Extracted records
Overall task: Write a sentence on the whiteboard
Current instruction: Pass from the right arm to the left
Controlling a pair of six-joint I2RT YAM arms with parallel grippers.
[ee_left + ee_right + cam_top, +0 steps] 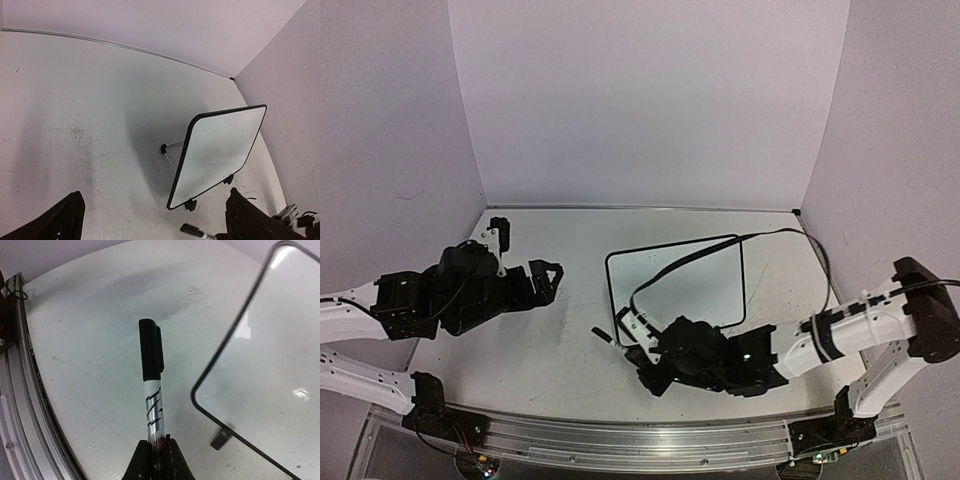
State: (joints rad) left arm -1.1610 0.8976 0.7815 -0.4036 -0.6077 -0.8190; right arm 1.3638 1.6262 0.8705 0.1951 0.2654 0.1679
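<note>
Right wrist cam gives it away: the right gripper (pixel 156 455) is clamped on a capped marker (pixel 152 385), just beside the whiteboard (pixel 270 355) corner. Overhead barely shows that marker. The left gripper (pixel 155 200) is wide open; its cam shows the whiteboard propped on little feet (pixel 190 204) on the table (pixel 75 100).

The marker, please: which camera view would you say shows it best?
The right wrist view. The marker fills the middle of the frame, black cap and printed barrel clear, clamped in the right end effector. The left wrist view catches only its black end at the bottom edge; the top view shows a small dark stub.
</note>
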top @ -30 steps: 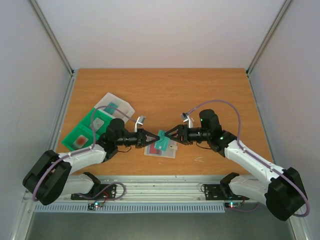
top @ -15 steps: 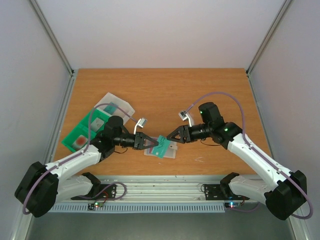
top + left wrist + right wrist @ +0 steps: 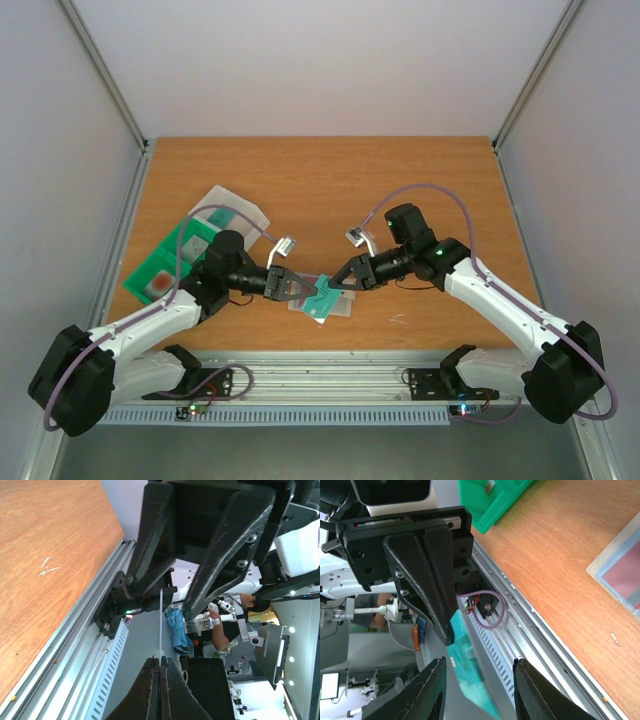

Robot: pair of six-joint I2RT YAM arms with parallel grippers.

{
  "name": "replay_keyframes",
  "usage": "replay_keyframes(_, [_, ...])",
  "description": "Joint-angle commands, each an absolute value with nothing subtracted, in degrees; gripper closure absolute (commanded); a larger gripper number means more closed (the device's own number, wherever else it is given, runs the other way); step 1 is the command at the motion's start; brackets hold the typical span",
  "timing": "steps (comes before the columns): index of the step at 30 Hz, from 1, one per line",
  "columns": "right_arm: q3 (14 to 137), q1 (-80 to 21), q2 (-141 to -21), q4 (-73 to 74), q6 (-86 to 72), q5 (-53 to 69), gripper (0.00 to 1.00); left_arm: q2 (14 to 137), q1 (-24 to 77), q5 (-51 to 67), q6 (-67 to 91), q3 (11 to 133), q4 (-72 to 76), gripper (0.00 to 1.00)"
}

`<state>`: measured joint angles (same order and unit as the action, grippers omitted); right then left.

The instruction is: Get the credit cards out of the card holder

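My left gripper (image 3: 306,288) is shut on one end of a teal credit card (image 3: 322,296) and holds it just above the table. In the left wrist view the card shows edge-on as a thin pale line (image 3: 160,625) rising from the closed tips (image 3: 161,659). My right gripper (image 3: 333,284) faces it, open. The card's free end (image 3: 465,670) lies between its two fingers (image 3: 479,666), nearer the left one. The pale card holder (image 3: 340,306) lies flat on the table below, with a red card showing inside it (image 3: 620,567).
A green compartmented tray (image 3: 165,262) stands at the left, its corner also in the right wrist view (image 3: 490,505). A clear plastic box (image 3: 232,212) lies behind the tray. The metal rail (image 3: 330,375) runs along the table's near edge.
The left gripper has carried the teal card a little left and lower. The right gripper backed off, then came in again lower, and its jaws have narrowed around the card's free end.
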<state>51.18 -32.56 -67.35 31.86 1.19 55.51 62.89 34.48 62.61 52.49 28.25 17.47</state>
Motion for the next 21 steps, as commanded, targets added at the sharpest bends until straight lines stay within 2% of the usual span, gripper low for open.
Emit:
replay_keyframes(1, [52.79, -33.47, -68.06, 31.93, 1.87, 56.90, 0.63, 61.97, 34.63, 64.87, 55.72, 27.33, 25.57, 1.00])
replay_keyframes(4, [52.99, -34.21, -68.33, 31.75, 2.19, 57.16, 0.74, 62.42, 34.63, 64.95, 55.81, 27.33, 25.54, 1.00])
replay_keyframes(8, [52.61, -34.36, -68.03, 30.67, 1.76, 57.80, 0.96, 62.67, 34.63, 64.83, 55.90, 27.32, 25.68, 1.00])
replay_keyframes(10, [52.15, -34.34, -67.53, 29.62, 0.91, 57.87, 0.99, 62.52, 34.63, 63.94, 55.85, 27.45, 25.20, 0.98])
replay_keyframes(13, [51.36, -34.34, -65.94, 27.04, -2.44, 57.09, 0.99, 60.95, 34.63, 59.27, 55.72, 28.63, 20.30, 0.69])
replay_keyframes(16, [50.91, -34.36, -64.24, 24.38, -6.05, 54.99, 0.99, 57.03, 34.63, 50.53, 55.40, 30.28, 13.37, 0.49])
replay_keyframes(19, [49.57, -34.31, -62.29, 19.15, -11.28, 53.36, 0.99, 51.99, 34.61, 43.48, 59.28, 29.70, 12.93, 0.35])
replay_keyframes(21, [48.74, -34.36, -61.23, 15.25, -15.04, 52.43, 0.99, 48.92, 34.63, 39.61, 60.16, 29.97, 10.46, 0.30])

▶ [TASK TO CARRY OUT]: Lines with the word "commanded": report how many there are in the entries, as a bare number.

▶ [ANSWER TO THE EXERCISE]: 2